At the Hong Kong Hotel Association (HKHA), Patrick Kwok, formerly general manager for business development of the Hong Kong Tourism Board for over 34 years, in late August replaced veteran James Lu as executive director.
A series of proactive changes has been planned for roll-out, such as a website revamp to enable better communication with members and consumers, new initiatives to enhance membership benefits, and increased collaboration with stakeholders and partners to uplift HKHA’s profile.
Kwok told TTG Asia: “The industry enjoyed a very rewarding year in 2017 and expects to continue in the first half of 2018. However, we have to be nimble in view of external factors including political tension, increasing interest rate and the strong US currency as well as intense competition in the region.
“In fact, the industry faces a (situation of) high base and slow growth in terms of overnight visitors. With about 20,000 new hotel rooms in the next five years, manpower resources is a real challenge. Moreover, our reliance on OTAs will continue to hurt our yields and, not to forget Airbnb, which is becoming more active.”
The association will hence spearhead new initiatives and leverage new business opportunities such as those that may arise from the completion of major infrastructures and the Big Bay Tourism Development.
Meanwhile, the Hong Kong Association of Travel Agents (HATA) has elected 32-year-old Ronald Wu as chairman, making him the youngest chief in the association’s history. Son of the former TIC chairman Michael Wu, he joined Gray Line Tours in late 2011 and began his involvement with HATA in 2012 as a convention committee member.
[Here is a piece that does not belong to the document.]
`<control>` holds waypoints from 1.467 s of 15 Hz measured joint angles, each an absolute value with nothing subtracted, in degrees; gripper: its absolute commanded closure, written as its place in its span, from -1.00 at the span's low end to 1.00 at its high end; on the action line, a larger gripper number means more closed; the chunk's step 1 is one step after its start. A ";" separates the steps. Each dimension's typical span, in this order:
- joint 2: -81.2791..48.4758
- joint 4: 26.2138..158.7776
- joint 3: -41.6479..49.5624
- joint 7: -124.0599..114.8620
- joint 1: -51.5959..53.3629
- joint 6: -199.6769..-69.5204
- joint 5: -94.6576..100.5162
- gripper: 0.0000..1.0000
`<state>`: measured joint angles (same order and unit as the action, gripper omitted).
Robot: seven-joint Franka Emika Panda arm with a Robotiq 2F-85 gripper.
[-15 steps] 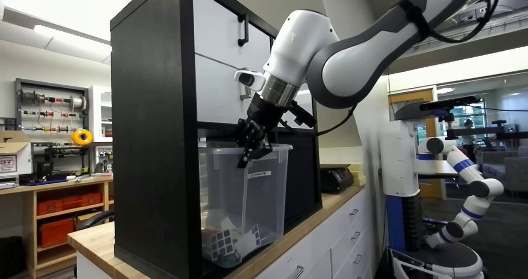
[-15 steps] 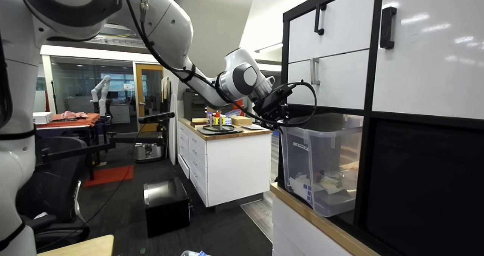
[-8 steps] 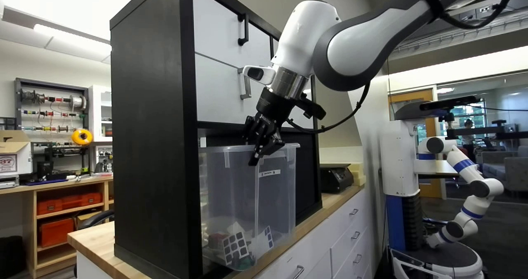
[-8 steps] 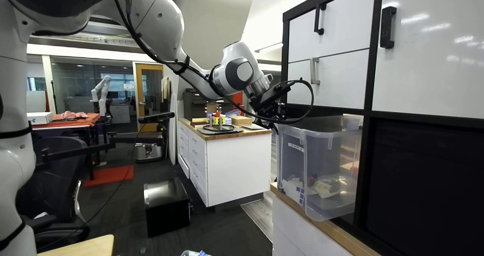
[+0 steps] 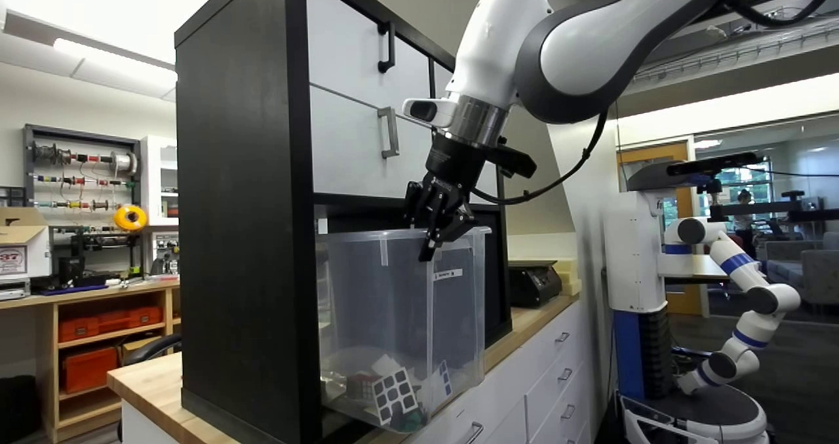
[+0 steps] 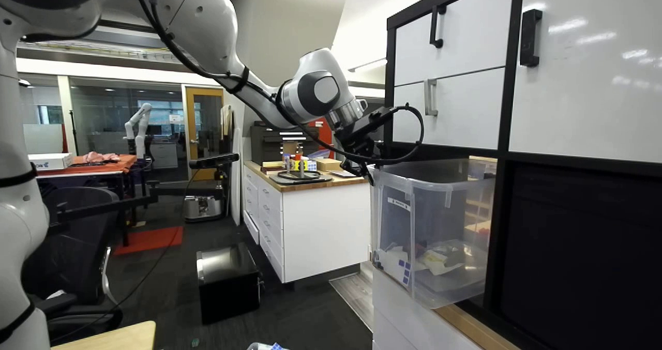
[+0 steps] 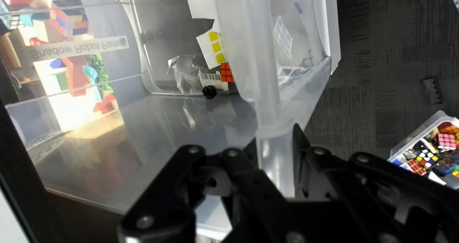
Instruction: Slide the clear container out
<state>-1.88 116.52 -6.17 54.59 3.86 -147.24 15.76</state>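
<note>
My gripper (image 7: 275,139) pinches the clear container (image 5: 377,293) by its rim.
It juts from the cabinet (image 5: 236,201), lower centre of frame.

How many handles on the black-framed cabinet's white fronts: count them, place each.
3: a black handle on the upper drawer, a grey handle on the drawer below, another black handle on the wide panel beside them, all in an exterior view. More may lie out of frame.
</note>
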 measured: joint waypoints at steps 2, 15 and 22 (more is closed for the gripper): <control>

In his two-year term, he intends to focus on members’ participation. He elaborated: “With over 300 members, we can make a difference in the trade, but this can only be done if our members are as engaged as the executive committee are. The challenge is in how to continue to strengthen HATA’s role as a key voice of the industry. We need to remain influential and be involved in all areas that will affect the trade, including regulations, development, education, etc.”
In order to achieve this, he stressed that HATA will need to evolve with the industry, and be aware of the current travel trends including those concerning customer behaviour and new technology. “For the industry to grow, we definitely need more new blood to join the trade,” he said.